[Start of section]
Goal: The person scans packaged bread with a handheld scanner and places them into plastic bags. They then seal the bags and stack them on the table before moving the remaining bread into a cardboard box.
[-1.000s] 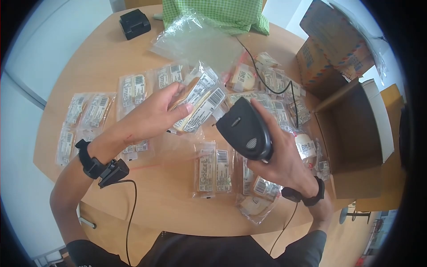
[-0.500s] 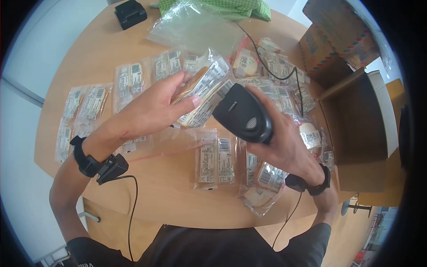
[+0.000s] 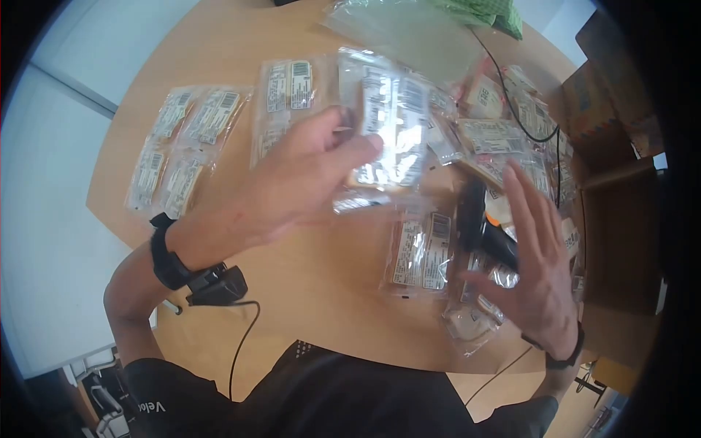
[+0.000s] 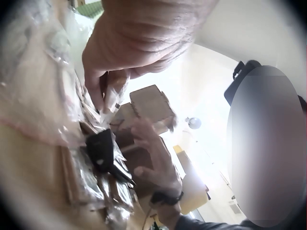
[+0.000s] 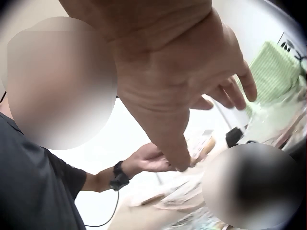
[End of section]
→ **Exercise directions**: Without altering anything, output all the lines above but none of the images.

→ **Answer to this task**:
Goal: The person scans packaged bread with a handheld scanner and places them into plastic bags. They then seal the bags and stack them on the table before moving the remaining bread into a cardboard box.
[-1.000s] 
[-0.500s] 
[+0.000s] 
[+0.000s] 
[+0.000s] 

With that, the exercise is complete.